BEGIN
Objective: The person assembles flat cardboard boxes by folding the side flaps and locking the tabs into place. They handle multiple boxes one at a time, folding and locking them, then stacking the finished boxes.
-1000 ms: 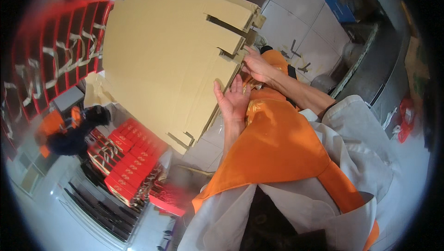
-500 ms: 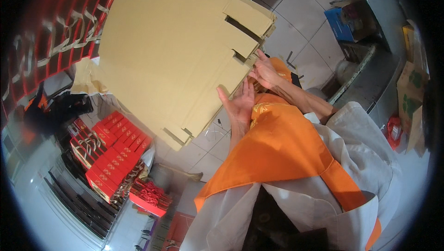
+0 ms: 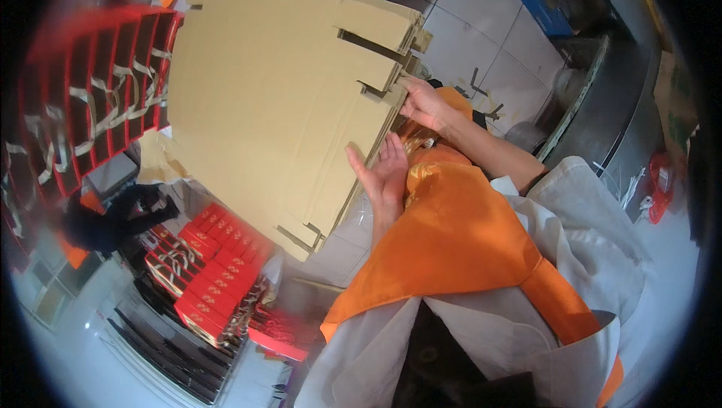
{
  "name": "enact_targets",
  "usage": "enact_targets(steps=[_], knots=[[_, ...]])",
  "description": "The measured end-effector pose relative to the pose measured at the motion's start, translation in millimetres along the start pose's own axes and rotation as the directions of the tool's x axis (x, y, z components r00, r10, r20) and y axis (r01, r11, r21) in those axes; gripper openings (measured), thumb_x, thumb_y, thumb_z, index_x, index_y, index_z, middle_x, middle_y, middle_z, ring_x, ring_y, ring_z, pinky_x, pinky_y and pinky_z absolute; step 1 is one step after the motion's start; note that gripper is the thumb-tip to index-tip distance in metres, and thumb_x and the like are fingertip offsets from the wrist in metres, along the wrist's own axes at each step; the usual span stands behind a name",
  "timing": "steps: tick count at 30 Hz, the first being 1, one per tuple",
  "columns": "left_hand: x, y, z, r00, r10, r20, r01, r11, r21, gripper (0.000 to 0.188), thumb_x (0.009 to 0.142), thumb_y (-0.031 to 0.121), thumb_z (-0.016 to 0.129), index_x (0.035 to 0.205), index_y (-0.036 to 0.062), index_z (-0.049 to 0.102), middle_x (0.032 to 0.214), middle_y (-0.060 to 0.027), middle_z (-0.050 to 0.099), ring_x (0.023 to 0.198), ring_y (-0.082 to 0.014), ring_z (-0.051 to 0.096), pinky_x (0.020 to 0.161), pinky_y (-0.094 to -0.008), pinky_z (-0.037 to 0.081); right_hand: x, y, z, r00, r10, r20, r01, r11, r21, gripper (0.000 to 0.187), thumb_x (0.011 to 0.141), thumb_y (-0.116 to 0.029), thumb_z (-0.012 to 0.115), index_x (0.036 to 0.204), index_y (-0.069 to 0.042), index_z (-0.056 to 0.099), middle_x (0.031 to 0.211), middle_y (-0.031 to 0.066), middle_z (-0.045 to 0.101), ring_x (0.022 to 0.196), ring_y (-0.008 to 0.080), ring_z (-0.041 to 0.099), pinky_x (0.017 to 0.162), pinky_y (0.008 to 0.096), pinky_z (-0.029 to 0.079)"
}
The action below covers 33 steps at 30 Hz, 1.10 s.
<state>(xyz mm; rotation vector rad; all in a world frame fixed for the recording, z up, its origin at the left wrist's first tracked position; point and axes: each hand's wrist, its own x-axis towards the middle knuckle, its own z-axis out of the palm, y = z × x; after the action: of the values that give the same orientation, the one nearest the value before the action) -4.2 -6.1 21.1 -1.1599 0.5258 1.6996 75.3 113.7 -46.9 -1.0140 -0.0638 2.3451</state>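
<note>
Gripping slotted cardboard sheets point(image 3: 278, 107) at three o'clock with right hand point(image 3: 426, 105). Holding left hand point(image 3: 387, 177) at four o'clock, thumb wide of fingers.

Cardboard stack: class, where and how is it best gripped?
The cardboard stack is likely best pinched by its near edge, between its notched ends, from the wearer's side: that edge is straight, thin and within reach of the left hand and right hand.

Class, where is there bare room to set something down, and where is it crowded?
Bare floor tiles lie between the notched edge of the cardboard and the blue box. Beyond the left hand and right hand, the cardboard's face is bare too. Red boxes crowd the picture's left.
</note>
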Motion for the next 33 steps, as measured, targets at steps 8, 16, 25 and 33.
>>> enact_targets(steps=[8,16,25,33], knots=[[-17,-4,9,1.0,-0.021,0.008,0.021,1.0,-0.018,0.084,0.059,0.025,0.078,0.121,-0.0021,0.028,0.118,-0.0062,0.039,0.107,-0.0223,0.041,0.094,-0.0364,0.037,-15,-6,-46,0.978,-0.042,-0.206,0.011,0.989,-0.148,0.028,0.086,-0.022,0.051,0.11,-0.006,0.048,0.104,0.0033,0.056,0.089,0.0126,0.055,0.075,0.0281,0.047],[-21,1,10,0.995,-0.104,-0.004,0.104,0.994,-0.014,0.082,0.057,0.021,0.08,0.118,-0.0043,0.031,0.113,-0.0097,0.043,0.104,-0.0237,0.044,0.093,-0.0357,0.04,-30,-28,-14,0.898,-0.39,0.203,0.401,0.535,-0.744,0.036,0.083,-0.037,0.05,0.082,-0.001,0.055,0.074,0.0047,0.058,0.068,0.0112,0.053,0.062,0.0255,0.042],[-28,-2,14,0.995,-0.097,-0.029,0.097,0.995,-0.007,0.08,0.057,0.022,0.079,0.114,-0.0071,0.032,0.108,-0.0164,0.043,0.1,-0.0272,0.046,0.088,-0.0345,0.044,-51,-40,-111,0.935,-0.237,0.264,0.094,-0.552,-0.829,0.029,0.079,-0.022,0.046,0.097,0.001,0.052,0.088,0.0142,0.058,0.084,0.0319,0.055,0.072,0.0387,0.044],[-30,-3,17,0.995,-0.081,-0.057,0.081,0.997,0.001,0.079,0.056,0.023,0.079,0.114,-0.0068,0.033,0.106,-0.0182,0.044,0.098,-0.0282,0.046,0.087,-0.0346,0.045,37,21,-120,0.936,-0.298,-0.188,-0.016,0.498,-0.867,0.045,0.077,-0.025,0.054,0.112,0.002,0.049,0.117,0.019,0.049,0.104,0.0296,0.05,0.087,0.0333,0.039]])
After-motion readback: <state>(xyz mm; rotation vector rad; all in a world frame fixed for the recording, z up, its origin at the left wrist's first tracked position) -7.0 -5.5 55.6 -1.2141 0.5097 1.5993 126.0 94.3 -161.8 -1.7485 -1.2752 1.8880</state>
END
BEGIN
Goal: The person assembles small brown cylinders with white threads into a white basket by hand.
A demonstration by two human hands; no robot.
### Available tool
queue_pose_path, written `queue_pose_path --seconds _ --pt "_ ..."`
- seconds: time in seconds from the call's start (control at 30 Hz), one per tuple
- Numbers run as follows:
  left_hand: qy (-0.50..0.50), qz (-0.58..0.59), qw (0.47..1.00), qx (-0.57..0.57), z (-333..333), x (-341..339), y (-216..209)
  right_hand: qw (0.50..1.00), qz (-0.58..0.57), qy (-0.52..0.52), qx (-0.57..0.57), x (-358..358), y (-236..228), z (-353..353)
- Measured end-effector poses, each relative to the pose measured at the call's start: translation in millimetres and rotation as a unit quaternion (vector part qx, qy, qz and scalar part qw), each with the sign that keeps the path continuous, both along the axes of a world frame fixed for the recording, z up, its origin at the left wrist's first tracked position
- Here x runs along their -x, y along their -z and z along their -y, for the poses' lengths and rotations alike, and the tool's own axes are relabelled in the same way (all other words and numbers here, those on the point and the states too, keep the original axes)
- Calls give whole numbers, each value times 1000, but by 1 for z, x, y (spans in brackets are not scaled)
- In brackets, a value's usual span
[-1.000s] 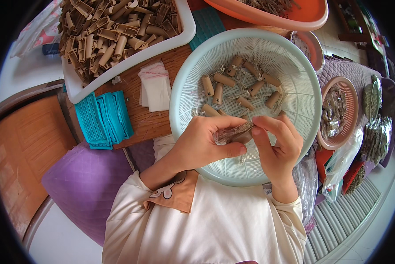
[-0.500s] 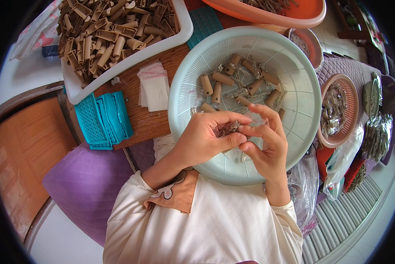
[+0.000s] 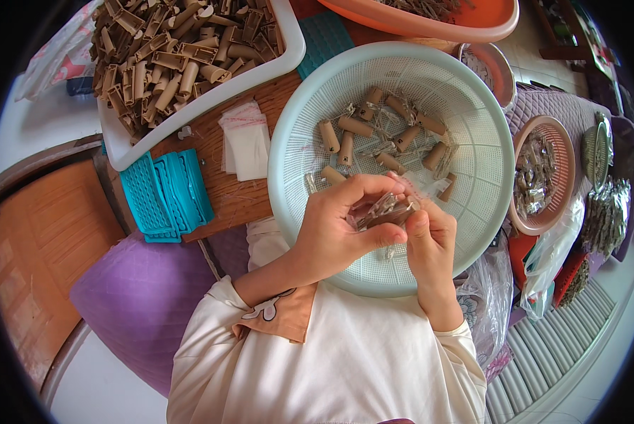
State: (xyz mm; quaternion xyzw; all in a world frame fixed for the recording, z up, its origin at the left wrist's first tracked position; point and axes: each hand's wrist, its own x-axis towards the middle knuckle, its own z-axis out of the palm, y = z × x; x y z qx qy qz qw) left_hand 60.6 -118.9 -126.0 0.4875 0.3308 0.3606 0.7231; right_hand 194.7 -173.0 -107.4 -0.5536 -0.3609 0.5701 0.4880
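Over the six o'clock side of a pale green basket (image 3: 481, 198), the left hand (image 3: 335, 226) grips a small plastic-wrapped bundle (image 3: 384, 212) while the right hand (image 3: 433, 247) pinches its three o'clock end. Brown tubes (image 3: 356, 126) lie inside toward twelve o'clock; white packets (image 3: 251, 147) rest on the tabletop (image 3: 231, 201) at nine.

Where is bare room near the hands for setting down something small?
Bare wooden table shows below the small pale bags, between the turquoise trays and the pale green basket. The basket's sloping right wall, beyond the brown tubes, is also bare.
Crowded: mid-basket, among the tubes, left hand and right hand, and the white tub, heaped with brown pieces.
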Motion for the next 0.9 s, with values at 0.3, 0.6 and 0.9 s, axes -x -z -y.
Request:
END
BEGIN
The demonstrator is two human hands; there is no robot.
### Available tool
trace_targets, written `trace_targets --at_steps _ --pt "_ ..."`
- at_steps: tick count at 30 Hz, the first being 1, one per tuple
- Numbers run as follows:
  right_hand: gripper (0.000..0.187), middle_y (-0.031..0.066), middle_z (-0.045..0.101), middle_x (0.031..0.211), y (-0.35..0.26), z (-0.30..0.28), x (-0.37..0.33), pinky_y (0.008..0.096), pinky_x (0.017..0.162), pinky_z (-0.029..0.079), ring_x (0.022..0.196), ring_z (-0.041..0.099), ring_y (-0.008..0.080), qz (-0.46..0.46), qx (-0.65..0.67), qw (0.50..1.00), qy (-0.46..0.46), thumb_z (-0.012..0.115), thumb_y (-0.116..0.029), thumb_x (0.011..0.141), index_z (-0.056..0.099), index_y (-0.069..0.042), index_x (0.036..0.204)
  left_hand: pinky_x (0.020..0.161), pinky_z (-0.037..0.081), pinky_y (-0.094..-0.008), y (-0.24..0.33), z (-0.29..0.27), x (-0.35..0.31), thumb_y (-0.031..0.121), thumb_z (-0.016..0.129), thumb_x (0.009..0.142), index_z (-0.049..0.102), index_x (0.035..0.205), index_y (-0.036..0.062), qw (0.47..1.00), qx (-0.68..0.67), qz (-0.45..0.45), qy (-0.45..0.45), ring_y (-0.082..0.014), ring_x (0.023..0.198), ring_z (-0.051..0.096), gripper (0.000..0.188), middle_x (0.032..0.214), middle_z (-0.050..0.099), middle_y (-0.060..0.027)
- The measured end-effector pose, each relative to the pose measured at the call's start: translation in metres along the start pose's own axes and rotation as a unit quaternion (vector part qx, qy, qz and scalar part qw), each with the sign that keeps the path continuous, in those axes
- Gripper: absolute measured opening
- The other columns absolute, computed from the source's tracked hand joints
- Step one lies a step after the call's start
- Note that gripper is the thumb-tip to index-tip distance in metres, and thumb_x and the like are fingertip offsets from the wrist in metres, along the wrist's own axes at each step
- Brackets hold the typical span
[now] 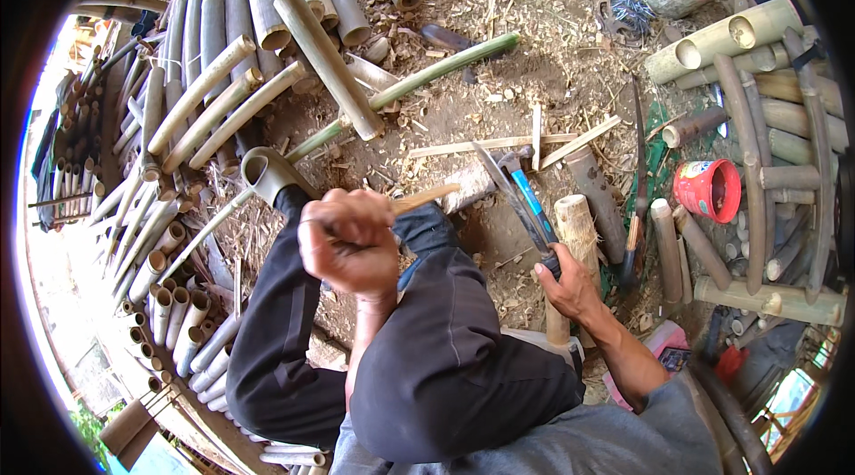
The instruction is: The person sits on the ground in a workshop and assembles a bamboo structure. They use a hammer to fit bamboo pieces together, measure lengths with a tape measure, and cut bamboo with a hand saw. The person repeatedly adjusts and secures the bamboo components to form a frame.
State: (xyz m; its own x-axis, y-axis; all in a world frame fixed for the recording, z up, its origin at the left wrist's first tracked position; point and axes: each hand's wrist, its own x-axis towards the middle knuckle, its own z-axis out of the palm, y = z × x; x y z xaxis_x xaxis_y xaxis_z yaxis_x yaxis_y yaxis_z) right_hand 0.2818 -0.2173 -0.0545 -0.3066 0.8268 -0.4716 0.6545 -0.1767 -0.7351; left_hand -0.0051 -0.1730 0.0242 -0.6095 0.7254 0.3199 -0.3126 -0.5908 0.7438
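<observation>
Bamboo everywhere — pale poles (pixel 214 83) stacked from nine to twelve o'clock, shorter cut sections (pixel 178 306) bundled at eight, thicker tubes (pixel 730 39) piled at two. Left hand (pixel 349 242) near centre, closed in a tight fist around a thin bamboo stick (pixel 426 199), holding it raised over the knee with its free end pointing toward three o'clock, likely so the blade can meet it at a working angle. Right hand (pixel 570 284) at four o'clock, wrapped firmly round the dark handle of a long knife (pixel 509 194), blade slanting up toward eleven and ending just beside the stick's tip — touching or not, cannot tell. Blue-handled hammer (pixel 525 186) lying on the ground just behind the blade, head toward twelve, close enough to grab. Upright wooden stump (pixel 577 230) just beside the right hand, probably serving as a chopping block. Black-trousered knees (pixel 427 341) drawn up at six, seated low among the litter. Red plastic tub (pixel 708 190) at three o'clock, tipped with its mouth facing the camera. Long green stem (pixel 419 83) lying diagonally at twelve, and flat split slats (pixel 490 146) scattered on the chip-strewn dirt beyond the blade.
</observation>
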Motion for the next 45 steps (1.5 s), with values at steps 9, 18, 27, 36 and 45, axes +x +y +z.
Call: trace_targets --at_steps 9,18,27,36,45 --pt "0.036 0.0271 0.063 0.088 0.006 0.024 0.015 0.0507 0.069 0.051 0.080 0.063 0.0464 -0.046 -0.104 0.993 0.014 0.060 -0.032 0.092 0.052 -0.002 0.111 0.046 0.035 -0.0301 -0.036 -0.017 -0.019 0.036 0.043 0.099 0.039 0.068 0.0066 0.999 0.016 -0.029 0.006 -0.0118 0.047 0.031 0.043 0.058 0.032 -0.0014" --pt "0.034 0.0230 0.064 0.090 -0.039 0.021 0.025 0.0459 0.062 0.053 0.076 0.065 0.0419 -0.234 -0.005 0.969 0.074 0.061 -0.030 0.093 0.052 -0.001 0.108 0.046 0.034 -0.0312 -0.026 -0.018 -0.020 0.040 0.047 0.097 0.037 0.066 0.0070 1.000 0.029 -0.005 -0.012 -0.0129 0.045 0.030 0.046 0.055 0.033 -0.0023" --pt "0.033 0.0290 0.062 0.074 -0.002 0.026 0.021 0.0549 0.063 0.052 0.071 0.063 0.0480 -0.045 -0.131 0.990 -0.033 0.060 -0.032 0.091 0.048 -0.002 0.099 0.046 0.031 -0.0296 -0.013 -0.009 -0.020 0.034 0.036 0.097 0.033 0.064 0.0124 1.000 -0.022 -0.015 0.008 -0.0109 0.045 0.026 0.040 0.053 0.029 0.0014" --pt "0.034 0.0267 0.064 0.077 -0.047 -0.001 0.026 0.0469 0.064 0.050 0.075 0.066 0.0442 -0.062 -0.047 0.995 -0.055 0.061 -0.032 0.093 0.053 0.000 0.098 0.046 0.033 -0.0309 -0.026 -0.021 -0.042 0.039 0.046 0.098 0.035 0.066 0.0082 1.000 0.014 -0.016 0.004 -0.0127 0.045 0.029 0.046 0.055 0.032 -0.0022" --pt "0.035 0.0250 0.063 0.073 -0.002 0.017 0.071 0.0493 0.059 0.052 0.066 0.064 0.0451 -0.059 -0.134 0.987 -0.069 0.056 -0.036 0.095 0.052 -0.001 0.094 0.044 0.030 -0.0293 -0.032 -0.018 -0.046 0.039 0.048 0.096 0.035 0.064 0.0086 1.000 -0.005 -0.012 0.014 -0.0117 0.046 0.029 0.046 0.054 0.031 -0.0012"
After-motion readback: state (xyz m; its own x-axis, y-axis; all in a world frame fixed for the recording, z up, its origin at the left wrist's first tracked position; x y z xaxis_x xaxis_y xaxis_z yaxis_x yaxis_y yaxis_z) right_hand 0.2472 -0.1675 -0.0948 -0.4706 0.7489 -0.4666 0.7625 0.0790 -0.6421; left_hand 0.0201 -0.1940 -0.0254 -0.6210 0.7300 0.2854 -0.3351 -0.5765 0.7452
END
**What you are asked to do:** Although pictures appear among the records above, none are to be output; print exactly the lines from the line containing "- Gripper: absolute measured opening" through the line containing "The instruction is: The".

**Finished task:**
- Gripper: absolute measured opening
- The other columns absolute, computed from the source's tracked hand joints
- Step one lies a step after the call's start
- Note that gripper is the thumb-tip to index-tip distance in metres, and thumb_x and the like are fingertip offsets from the wrist in metres, along the wrist's own axes at each step
- Brackets hold the typical span
[now] 
The instruction is: The person sits on the ground in a workshop and assembles a bamboo structure. They use a hammer to fit bamboo pieces together, measure lengths with a tape measure, and cut bamboo with a hand saw. The person repeatedly adjusts and secures the bamboo components to form a frame.

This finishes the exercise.